André tugged at his arm. “Go. Go, Papa,” he urged. “I can take care of everything—only go.”
Down the road, the Nazis were piling back into their truck and the starter whined.
He opened the door to find a Nazi officer frowning at him
Father Duprey seized Pierre’s arm and whipped him swiftly forward and up to the seat in front.
He had no more than slid into the seat himself when the Maquis driver rocked the old ambulance into action with a crash of gears. The machine swayed into a turn and roared away toward Ste. Mère Église.
André watched it go for a long minute.
The German army truck started, but halted a little distance off, and the sharp voice of the officer giving commands drifted toward them.
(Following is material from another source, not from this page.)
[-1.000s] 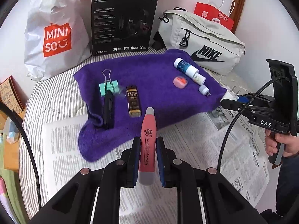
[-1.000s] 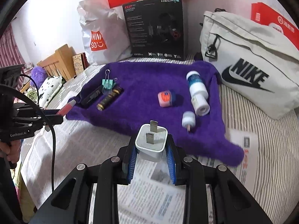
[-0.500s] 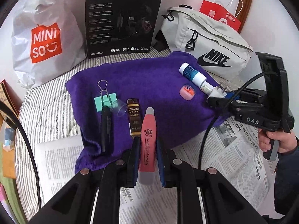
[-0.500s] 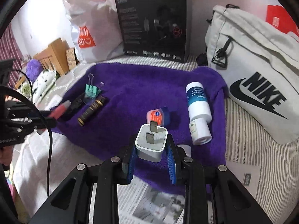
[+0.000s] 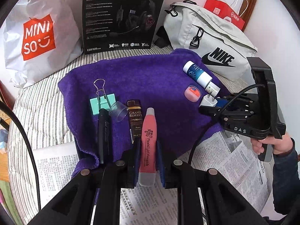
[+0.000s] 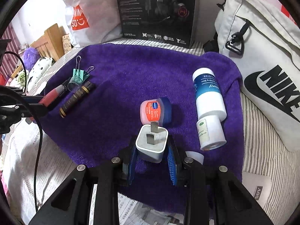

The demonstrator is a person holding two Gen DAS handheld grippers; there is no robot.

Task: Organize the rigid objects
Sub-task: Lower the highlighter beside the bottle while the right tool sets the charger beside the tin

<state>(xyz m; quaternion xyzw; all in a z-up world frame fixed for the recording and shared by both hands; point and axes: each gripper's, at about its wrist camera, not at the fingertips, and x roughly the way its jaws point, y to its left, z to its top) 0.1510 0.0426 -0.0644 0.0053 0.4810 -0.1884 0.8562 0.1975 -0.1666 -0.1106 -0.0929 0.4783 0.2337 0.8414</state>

Raoul Cotein shifted his feet. “Uh—I have things to do,” he cried suddenly. He flung a leg over his bicycle, and peddling furiously, was soon gone.
André moved idly toward the house. Once through his own door, the boy trotted quickly into the kitchen.
He untied his dog and put him in the dimly lit cow barn. As he snapped the door fastening, he spoke warningly, “Not a sound out of you, Patchou. Remember!”
He got back into the house just in time to answer a loud thumping at the front door. He opened it to find a Nazi officer and several hard-faced soldiers frowning down at him.